Top of MATERIALS PROVIDED
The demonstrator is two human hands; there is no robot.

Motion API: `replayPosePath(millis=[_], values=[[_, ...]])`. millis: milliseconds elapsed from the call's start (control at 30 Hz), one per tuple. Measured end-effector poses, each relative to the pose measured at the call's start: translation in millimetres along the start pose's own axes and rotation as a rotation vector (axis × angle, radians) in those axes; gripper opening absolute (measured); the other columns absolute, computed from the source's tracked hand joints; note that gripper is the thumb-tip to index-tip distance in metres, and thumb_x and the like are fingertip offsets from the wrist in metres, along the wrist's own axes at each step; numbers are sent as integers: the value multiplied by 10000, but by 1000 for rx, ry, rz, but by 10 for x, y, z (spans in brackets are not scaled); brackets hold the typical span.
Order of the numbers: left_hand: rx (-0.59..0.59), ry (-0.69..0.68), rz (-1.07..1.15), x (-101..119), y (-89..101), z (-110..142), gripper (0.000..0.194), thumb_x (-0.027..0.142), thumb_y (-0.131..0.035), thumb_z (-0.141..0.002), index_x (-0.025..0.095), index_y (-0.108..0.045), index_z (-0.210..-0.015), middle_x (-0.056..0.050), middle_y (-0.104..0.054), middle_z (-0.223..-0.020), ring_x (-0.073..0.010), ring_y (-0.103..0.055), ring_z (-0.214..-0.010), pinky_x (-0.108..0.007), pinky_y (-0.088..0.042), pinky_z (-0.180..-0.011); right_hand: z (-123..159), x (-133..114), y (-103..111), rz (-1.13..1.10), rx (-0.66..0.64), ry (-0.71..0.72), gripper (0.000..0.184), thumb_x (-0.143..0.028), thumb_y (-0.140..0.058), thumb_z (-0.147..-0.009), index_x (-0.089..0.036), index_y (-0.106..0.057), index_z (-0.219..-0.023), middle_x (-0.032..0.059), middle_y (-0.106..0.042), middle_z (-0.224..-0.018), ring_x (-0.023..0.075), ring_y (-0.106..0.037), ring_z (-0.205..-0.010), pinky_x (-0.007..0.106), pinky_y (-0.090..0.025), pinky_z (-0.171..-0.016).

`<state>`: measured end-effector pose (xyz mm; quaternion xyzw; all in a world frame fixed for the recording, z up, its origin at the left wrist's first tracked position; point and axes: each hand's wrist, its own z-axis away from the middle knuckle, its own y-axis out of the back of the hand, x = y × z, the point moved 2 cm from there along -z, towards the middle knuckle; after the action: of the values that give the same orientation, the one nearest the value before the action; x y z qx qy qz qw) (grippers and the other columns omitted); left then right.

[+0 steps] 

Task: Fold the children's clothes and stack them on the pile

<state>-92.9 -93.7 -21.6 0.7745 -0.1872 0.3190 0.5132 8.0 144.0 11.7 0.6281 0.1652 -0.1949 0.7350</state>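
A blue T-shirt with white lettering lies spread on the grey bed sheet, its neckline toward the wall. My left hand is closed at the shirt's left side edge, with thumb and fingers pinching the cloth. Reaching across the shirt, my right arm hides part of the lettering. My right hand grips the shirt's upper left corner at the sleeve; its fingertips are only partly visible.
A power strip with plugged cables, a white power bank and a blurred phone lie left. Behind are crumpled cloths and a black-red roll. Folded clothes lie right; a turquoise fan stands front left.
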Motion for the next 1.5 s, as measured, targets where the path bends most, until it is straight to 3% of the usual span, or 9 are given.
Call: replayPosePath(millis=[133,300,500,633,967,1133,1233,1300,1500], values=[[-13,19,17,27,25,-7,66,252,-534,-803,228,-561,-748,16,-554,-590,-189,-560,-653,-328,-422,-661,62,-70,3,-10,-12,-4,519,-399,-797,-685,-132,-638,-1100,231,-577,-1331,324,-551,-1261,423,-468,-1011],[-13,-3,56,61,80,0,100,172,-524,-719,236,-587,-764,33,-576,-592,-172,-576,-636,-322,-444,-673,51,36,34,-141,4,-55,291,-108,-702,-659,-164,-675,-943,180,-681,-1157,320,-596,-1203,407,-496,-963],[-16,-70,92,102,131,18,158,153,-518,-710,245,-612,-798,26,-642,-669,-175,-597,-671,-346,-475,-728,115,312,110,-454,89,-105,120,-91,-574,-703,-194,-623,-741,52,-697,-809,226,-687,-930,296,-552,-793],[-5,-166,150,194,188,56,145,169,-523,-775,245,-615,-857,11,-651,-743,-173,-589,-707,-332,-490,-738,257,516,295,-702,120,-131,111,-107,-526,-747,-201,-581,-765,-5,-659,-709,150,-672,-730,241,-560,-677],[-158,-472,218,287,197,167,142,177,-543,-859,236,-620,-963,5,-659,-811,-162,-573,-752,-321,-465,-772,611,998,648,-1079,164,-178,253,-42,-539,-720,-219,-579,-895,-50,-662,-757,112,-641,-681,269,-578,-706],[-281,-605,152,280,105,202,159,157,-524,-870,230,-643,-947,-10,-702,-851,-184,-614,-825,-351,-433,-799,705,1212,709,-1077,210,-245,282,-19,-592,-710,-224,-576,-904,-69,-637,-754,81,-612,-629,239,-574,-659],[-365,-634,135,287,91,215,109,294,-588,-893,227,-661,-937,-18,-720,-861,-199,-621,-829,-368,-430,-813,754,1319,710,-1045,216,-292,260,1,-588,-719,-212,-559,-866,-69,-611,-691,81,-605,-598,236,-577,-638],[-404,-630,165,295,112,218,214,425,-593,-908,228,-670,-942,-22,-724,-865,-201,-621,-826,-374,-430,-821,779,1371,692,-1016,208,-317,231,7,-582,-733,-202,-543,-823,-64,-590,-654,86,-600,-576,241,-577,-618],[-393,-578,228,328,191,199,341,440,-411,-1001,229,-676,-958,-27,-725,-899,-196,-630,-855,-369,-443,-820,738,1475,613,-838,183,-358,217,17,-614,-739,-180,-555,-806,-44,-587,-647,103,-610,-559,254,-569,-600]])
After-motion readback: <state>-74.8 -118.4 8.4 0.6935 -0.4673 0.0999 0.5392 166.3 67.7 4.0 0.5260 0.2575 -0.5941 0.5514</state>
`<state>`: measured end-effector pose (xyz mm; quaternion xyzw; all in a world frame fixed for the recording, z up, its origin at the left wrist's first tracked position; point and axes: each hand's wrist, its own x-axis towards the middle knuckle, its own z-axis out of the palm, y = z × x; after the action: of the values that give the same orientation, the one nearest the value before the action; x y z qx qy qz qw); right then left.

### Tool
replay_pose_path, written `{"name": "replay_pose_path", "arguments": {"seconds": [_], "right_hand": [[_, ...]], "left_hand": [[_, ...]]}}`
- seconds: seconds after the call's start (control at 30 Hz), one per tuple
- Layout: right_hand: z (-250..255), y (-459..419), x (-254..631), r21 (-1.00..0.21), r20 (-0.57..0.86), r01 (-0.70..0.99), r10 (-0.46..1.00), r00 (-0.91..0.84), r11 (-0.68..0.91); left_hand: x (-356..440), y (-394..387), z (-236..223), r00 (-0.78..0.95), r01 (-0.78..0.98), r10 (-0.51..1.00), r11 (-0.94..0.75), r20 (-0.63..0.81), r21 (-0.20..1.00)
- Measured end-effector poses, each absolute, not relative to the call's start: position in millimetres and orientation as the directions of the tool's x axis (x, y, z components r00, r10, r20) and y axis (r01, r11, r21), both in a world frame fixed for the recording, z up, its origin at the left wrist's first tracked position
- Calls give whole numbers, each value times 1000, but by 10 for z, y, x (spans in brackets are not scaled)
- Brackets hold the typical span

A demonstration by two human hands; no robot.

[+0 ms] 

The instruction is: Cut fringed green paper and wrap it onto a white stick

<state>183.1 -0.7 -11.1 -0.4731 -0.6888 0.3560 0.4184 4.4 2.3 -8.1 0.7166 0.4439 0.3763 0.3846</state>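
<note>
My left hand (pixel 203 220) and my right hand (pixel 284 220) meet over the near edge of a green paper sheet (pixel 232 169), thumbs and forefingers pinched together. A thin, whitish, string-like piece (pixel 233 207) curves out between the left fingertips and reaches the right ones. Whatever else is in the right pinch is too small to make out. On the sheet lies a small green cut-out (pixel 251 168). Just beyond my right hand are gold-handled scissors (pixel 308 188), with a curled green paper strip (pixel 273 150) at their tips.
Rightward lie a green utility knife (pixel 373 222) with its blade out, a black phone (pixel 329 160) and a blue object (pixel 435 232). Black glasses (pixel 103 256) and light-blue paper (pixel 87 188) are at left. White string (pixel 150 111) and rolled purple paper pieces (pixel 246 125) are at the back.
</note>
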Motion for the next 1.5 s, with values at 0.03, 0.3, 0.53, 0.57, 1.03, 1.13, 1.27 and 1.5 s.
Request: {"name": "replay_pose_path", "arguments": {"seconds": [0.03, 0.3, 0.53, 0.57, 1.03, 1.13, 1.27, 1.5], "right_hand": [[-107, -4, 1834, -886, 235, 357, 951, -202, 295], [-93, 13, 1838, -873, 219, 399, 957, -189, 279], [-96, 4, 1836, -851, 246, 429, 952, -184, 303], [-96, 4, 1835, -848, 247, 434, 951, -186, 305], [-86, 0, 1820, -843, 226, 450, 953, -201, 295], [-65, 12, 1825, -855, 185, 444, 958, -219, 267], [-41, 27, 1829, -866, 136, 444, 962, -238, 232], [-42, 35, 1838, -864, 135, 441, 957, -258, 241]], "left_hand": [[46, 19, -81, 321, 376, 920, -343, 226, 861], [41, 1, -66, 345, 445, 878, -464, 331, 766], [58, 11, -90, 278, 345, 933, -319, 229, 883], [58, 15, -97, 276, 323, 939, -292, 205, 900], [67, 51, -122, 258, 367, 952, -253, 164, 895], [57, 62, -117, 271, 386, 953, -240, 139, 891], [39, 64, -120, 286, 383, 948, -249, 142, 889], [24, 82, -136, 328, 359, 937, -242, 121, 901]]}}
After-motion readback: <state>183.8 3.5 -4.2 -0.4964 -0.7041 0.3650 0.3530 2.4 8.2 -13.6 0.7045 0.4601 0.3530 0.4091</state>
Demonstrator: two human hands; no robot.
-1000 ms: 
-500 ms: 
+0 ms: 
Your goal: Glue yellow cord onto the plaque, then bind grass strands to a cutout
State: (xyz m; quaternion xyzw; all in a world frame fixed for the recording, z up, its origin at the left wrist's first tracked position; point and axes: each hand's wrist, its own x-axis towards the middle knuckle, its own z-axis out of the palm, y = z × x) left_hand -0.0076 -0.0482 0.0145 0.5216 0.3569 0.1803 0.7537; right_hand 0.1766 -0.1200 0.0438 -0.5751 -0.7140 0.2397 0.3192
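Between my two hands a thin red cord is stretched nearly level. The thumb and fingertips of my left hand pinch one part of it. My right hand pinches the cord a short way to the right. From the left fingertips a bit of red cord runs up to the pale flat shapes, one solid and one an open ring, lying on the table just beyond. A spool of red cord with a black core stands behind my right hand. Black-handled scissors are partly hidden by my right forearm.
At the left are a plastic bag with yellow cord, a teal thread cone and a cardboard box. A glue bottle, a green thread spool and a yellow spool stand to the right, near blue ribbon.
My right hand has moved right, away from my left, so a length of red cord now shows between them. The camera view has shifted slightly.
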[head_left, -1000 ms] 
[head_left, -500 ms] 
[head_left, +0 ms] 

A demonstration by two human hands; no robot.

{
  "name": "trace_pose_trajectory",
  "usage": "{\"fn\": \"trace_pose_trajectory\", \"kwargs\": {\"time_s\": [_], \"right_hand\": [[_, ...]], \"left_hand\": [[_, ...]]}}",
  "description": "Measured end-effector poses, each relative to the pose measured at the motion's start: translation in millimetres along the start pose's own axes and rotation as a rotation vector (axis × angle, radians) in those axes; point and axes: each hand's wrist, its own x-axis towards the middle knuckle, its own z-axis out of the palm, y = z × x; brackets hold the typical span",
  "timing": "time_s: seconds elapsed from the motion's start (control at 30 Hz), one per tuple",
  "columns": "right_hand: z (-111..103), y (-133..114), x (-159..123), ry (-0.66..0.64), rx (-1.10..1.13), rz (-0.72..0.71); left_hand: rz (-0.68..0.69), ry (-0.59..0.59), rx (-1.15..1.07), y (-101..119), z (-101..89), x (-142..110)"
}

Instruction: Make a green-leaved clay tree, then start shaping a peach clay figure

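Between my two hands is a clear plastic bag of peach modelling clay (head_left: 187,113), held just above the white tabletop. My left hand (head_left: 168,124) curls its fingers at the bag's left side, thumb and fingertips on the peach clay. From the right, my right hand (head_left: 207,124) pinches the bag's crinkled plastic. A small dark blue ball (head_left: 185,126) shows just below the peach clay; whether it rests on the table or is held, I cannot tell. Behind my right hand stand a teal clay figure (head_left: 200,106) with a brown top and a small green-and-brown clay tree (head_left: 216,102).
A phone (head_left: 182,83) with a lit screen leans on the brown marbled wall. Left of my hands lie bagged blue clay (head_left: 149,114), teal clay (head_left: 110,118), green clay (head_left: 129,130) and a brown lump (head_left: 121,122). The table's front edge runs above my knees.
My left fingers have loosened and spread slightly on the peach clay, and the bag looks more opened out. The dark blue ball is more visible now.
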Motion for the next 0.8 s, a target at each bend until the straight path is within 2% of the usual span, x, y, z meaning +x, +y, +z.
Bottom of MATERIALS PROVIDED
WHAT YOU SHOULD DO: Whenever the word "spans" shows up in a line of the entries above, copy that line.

EXERCISE OUTPUT:
Motion API: `replayPosePath(millis=[_], values=[[_, ...]])`. millis: milliseconds elapsed from the call's start (control at 30 Hz), one per tuple. Measured end-effector poses, each relative to the pose measured at the call's start: translation in millimetres along the start pose's own axes and rotation as a rotation vector (axis × angle, radians) in those axes; gripper opening absolute (measured); the other columns absolute, computed from the source's tracked hand joints; note that gripper is the thumb-tip to index-tip distance in metres, and thumb_x and the like are fingertip offsets from the wrist in metres, along the wrist's own axes at each step; numbers are sent as integers: the value multiplied by 10000, but by 1000 for rx, ry, rz, but by 10 for x, y, z (spans in brackets are not scaled); brackets hold the typical span.
- Calls give whole numbers, each value times 1000, but by 10 for z, y, x (spans in brackets are not scaled)

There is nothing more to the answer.